# Male Egyptian Mau. 9 months old. Not spraying. Possible?



## sunama (Mar 1, 2008)

Hi,

I am currently exploring the possibility of keeping an Egyptian Mau. 

*I've contacted a breeder who states that he has a male, aged 9 months, available. He is not neutered, but not spraying either. Is this possible?*

I was under the impression that at around 7 months, all non neutered male cats reach sexual maturity and begin spraying.

Thanks


----------



## Heather102180 (Nov 19, 2003)

I'm no expert but I would think it'd be possible for them not to spray. Yes, if not fixed, in many cases they will but just because they aren't doesn't mean they automatically will.


----------



## sunama (Mar 1, 2008)

At what age, though, would male cats typically start to spray? I presume it varies from breed to breed?


----------



## nanook (Jun 12, 2005)

It varies from cat to cat. I don't think breed plays a role at all. Most cats reach sexual maturity at around 4-6 months but that doesn't mean they will start spraying. Some may not start spraying for a long time...especially if there are no (in heat) females around. 
So, I wouldn't be at all surprised that a 9 month old male hasn't sprayed yet.


----------



## sunama (Mar 1, 2008)

Ok, so if the 9 month old cat hasnt started spraying and I get him neutered, does this pretty much guarantee that there will be no spraying in the future?


----------



## doodlebug (May 13, 2006)

Probably no more risky than neutering a 6 month old that hasn't started spraying.


----------



## nanook (Jun 12, 2005)

There's never a guarantee that a cat won't spray or territory mark, male or female. Neutering, however, lowers the risk tremendously.
I've had at least 10 neutered male cats in my life and non has ever sprayed.


----------



## sunama (Mar 1, 2008)

Ok. Thanks guys.


----------



## Heidi n Q (Nov 22, 2006)

We have had several adult males that were neutered late in life, become houecats with no spraying issues. 
The Wanderer was about 11 when we took him in and neutered him. We had him for about 5 years before he passed away.
Dusty was at least 3yrs old before we tamed and neutered him. He spends quite a bit of the day inside and sleeps inside, too. He won't use litterboxes so we let him out regularly. Dusty is half of our barn cat brigade. Pretty is the other, and she is getting more comfortable with coming inside.


----------



## gunterkat (Aug 19, 2006)

If there's one thing that having cats around for most of my life has taught me, it is that kitties will always surprise you. They will defy their instincts in amazing ways to adapt to living with us humans.
Mau's have a reputation for being smart kitties, and this one may have decided that he's not going to spray, for whatever reason. But I still think you should get him neutered.


----------



## hypertweeky (Nov 25, 2007)

Welcome to the forum!! 

Male cats might not spray even if they are not neutered perhaps because they are the only cat in the house and they have no reason to mark their territory, and there are no female cats around, My Tiger isn't neutered and he doesn't spray, It doesn't mean he won't though.


----------



## sunama (Mar 1, 2008)

There would be 2 issues with getting this 9 month old cat:
1. the possible spraying that could occur as soon as he arrives in my house
2. in early May I will be bringing in a male Bengal kitten (as his playmate).
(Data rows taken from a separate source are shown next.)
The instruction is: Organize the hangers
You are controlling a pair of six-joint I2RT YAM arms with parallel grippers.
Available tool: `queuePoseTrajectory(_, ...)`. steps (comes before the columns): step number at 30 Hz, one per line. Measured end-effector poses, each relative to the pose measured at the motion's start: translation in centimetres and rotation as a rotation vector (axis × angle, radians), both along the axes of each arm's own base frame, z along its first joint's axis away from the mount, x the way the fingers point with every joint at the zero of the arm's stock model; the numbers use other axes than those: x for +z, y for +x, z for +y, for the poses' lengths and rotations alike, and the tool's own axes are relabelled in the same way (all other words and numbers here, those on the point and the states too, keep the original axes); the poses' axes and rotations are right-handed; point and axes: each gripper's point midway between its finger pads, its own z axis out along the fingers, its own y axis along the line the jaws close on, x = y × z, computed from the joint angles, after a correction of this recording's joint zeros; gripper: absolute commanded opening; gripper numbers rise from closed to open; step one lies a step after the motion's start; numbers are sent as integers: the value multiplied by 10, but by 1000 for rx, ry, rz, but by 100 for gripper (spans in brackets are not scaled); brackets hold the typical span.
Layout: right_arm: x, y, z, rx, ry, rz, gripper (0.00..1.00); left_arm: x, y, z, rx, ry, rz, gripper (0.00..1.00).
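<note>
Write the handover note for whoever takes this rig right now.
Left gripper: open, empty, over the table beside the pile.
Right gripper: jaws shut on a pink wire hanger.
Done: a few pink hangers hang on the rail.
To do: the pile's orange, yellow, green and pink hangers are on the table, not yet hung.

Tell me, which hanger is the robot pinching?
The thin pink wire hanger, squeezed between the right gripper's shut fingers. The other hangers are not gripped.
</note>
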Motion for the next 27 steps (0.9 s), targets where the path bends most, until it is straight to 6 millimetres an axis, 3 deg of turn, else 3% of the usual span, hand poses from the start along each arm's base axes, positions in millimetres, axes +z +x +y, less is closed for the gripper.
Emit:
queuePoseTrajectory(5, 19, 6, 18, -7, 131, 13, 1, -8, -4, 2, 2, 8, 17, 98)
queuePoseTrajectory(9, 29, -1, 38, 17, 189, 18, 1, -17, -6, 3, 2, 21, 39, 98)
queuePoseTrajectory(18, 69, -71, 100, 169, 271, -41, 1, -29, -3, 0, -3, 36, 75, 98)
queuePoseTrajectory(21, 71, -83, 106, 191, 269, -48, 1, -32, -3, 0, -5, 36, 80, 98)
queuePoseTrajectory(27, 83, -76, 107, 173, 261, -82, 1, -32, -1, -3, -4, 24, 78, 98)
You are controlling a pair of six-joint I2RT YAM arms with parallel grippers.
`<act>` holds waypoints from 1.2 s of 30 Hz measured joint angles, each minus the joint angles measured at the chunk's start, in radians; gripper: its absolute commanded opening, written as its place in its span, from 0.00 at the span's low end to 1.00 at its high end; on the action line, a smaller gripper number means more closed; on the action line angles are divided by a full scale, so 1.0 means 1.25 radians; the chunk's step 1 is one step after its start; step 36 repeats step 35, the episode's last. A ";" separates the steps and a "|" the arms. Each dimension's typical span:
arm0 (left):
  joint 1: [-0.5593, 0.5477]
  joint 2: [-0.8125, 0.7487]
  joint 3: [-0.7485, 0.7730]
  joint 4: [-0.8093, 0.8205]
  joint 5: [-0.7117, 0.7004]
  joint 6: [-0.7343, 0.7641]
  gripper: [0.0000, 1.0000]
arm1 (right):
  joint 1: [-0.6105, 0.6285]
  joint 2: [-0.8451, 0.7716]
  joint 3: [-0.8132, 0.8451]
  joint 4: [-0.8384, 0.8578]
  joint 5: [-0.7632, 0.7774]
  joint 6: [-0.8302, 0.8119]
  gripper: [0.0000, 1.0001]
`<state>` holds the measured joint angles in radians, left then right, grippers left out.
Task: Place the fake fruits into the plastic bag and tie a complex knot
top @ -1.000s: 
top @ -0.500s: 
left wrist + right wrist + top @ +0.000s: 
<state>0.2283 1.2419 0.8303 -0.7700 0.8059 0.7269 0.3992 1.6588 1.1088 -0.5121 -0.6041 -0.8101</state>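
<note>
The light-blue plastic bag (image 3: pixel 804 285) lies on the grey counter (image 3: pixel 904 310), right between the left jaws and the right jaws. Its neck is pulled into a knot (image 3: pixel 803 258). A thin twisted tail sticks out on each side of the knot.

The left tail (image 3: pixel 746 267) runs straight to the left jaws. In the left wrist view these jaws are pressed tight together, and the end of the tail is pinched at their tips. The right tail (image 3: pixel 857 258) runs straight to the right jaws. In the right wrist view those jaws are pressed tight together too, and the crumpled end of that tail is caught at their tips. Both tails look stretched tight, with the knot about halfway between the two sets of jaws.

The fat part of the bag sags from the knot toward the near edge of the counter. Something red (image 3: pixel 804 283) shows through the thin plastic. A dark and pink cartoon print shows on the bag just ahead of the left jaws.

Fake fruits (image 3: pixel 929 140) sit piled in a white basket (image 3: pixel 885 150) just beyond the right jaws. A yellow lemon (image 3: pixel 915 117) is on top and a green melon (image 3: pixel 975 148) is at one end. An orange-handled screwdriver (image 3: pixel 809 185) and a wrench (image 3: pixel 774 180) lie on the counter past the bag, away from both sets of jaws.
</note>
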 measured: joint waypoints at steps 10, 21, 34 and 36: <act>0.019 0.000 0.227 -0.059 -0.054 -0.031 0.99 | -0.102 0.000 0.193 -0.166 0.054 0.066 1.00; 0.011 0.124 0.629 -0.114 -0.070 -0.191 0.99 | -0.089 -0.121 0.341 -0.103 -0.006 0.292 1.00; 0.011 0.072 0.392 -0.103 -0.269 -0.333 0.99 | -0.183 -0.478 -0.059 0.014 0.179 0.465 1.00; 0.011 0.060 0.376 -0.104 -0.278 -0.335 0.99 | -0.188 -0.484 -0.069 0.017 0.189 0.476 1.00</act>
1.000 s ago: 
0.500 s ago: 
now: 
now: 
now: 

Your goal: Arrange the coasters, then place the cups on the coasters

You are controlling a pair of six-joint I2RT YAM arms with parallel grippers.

I'm not sure that an older Egyptian Mau, especially one that hasnt been neutered yet, will get along too well with a young playful, kitten.

If I do get the Egyptian Mau, I would almost certainly get him neutered in the first week of arriving.

I just dont have a good feeling his age, in particular.


----------



## Heidi n Q (Nov 22, 2006)

IMO, 9mo old is STILL a kitten. If you are getting another young kitten shortly after the arrival of the Mau, I think the chances are high that with a slow and proper introduction, you will have two young kitties who turn into fabulous play/wrestle buddies and bestest friends. I have introduced older cats to my own established older cats, but overall, it is much easier to introduce a kitten, and easier still to introduce two kittens. (to me, anything under about a year can still be classified mentally as a kitten)


----------



## sunama (Mar 1, 2008)

From what Ive read, it should take about a week for the 2 cats/kittens to become acquainted. Would you go along with that?


----------



## Heidi n Q (Nov 22, 2006)

Maybe yes, maybe no. I feel the time it takes varies with different cat situations.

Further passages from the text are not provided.